:: Task to complete ::
The stretch wanted below opens at the line containing "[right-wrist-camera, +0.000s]" and closes at the line containing "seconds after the". Please return it exactly, with no other lines.

··· Data listing

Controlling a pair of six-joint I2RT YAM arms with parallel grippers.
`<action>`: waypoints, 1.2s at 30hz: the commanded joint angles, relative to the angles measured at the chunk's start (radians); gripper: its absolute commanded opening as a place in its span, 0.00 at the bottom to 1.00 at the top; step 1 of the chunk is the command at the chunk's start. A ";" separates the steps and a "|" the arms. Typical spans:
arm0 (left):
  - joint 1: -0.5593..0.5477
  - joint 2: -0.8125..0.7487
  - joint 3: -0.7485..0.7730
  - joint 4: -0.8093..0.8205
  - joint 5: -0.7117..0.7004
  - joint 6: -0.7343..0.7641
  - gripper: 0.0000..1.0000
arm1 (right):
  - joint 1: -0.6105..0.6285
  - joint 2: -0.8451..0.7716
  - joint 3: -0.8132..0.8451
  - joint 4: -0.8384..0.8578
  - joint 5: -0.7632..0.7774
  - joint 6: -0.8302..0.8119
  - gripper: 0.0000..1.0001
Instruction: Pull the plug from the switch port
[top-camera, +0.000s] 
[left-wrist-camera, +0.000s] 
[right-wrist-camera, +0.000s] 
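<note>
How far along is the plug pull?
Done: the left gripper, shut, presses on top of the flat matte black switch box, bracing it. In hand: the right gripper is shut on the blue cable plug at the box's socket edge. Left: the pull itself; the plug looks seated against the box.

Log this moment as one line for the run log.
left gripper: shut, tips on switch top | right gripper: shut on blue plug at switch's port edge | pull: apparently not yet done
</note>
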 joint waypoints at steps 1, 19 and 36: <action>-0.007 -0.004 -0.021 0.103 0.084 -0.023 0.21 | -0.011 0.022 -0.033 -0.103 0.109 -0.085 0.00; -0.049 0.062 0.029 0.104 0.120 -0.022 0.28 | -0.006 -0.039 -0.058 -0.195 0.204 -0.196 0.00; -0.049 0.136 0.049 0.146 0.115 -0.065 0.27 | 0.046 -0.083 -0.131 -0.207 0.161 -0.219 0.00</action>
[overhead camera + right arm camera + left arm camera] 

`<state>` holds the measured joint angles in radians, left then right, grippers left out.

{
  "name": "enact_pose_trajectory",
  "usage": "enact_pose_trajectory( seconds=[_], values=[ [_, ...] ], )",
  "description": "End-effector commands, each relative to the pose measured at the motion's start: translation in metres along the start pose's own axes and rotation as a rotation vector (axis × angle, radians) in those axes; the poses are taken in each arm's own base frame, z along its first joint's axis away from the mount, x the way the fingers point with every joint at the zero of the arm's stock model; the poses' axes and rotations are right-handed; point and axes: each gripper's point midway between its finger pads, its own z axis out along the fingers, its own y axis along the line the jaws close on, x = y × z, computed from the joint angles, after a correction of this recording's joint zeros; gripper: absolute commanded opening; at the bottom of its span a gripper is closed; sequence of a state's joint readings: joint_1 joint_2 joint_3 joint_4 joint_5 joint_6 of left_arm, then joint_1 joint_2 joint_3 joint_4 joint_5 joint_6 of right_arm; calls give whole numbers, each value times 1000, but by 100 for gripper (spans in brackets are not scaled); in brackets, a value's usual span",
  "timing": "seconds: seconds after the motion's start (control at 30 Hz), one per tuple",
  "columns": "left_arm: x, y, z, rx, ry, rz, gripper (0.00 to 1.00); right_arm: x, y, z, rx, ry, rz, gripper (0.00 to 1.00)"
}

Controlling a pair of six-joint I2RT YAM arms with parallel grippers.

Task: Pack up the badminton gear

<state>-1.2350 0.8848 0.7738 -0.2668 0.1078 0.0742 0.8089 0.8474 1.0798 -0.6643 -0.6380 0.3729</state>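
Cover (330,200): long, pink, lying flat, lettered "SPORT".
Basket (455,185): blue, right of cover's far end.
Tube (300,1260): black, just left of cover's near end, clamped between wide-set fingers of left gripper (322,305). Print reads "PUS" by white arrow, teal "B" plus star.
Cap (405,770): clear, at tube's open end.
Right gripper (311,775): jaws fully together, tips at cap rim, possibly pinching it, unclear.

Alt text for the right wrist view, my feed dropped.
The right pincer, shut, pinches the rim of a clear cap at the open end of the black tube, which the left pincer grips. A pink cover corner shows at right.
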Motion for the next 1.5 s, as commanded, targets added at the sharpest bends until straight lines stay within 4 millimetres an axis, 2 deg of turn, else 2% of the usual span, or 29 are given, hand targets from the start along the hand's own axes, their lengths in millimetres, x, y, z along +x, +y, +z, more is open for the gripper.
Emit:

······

:: Result ::
[right-wrist-camera, +0.000s] 
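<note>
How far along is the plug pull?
Done: the left gripper, shut, presses on top of the flat matte black switch box, bracing it. In hand: the right gripper is shut on the blue cable plug at the box's socket edge. Left: the pull itself; the plug looks seated against the box.

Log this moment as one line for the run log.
left gripper: shut, tips on switch top | right gripper: shut on blue plug at switch's port edge | pull: apparently not yet done
</note>
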 joint waypoints at steps 1, 19 and 36: <action>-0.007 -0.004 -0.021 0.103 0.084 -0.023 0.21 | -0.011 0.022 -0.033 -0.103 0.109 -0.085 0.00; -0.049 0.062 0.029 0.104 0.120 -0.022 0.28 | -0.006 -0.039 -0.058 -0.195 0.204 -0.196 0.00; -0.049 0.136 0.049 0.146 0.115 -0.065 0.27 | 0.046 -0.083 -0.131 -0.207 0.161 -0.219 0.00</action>
[overhead camera + right arm camera + left arm camera] 

`<state>` holds the measured joint angles in radians, left then right, grippers left out.

{
  "name": "enact_pose_trajectory",
  "usage": "enact_pose_trajectory( seconds=[_], values=[ [_, ...] ], )",
  "description": "End-effector commands, each relative to the pose measured at the motion's start: translation in metres along the start pose's own axes and rotation as a rotation vector (axis × angle, radians) in those axes; the poses are taken in each arm's own base frame, z along its first joint's axis away from the mount, x the way the fingers point with every joint at the zero of the arm's stock model; the poses' axes and rotations are right-handed; point and axes: each gripper's point midway between its finger pads, its own z axis out along the fingers, its own y axis along the line the jaws close on, x = y × z, computed from the joint angles, after a correction of this recording's joint zeros; gripper: absolute commanded opening; at the bottom of its span a gripper is closed; sequence of a state's joint readings: joint_1 joint_2 joint_3 joint_4 joint_5 joint_6 of left_arm, then joint_1 joint_2 joint_3 joint_4 joint_5 joint_6 of right_arm; calls give whole numbers, each value times 1000, but by 100 for gripper (spans in brackets are not scaled); in brackets, a value's usual span",
  "timing": "seconds: seconds after the motion's start (control at 30 Hz), one per tuple",

What was produced is the complete output.